Assignment: Restate the data that follows exactly as it stands, beginning with the first line and ending with the line that contains "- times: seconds".

Supplied material:
==*==

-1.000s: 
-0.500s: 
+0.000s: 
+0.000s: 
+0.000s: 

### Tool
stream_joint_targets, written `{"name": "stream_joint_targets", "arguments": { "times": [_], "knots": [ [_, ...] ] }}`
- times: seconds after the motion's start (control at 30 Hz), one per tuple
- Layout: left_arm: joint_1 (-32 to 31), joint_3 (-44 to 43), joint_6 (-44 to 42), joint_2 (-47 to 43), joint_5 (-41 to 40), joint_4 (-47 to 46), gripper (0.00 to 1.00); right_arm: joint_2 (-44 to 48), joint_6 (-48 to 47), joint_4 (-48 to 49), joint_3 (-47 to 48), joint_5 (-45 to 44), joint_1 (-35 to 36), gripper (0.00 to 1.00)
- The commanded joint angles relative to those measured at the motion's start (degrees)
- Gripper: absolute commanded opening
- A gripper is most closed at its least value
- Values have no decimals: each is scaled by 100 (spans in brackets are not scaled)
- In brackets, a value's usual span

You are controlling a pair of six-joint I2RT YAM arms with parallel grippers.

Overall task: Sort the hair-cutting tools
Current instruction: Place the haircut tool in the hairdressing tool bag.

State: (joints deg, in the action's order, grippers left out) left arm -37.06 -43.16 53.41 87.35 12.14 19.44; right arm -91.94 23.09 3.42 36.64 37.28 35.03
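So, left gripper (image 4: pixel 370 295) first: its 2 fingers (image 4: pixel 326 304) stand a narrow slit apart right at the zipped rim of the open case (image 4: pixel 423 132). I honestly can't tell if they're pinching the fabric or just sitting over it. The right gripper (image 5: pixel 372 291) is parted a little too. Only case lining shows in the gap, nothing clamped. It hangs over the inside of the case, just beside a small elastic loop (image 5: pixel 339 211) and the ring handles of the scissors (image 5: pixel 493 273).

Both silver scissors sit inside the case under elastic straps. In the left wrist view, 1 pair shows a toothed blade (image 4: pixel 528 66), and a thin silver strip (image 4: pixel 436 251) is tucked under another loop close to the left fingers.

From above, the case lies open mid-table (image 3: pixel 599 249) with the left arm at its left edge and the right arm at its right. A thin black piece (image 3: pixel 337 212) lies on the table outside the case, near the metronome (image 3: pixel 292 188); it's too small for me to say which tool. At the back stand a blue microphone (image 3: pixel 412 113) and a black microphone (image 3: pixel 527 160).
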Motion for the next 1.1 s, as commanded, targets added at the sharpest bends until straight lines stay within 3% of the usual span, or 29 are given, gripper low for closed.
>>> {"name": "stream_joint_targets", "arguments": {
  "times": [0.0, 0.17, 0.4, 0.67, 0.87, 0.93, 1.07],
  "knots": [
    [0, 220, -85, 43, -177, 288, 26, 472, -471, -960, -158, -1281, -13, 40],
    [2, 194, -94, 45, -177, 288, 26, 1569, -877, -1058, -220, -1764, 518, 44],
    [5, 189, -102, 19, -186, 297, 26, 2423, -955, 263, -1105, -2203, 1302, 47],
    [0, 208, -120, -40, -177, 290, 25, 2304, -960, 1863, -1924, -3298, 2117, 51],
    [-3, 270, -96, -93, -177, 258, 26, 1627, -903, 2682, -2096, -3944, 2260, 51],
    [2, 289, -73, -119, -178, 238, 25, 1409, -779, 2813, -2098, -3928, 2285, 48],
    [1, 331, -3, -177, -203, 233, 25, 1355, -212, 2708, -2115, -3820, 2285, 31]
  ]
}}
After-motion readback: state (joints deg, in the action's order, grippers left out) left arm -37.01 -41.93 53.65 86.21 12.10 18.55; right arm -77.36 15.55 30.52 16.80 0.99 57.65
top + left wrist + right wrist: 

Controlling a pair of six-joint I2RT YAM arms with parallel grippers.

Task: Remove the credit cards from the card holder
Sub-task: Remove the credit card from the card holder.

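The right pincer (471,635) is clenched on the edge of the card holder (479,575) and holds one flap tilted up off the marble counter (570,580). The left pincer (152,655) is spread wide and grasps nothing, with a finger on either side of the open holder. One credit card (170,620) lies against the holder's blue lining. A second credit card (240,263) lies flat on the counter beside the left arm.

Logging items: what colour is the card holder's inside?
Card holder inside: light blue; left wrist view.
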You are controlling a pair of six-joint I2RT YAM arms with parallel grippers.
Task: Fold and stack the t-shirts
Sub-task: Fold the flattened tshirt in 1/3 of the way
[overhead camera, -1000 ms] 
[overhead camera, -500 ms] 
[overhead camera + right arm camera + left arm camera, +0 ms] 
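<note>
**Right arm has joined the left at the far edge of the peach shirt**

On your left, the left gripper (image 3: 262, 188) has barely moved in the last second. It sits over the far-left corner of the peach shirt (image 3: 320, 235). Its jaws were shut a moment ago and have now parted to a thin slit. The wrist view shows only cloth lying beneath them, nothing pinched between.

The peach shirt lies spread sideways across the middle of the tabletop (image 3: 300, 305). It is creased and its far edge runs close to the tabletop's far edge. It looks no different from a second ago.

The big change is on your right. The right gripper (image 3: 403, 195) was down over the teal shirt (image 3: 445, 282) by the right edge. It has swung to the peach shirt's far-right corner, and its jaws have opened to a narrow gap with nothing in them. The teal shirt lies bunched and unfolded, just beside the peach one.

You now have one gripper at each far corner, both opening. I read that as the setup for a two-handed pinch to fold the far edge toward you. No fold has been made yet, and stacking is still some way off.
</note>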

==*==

Response for this exercise:
-1.000s: 
-0.500s: 
+0.000s: 
+0.000s: 
+0.000s: 

### Tool
stream_joint_targets, written `{"name": "stream_joint_targets", "arguments": { "times": [_], "knots": [ [_, ...] ] }}`
- times: seconds after the motion's start (control at 30 Hz), one per tuple

The answer to this exercise has been fully stated.